Responding to the pressure, Mr Netanyahu later updated the ban to include all politicians. That, in turn, sparked angry threats from several Arab politicians who said Mr Netanyahu had no moral authority over them. Two of the politicians have already announced that they plan to visit the site on Friday.

With the attacks spilling into the Israeli heartland, Mr Netanyahu has warned Israelis to be on guard.

In another sign of the tensions, Jerusalem mayor Nir Barkat - a former military officer and licensed gun owner - defended his decision to carry a weapon during a visit this week to an Arab neighbourhood and on Thursday, he encouraged other licensed gun owners to also carry their weapons at this tense time.

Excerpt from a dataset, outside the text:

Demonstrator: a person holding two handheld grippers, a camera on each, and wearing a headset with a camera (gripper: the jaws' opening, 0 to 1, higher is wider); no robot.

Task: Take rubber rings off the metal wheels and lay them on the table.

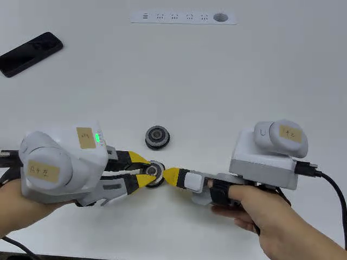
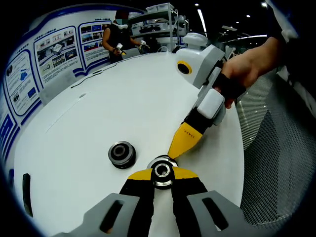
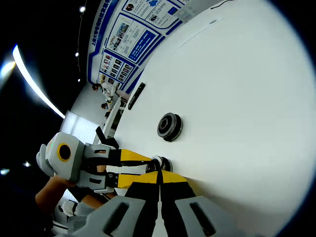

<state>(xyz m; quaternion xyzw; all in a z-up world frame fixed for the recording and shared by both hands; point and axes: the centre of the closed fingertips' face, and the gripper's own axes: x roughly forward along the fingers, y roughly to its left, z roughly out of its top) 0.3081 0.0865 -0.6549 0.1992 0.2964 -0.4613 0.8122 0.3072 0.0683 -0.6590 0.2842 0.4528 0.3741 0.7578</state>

“One of the advantages Israel has is that there are many veterans of military units with operational combat experience,” he said. “Having a weapon increases the resident’s confidence.”

In related developments, some Jerusalem schools went on strike to protest over the lack of security on campuses. Mr Barkat said the city’s students have been “abandoned” and that it was irresponsible to send them to school with the threat of violence looming.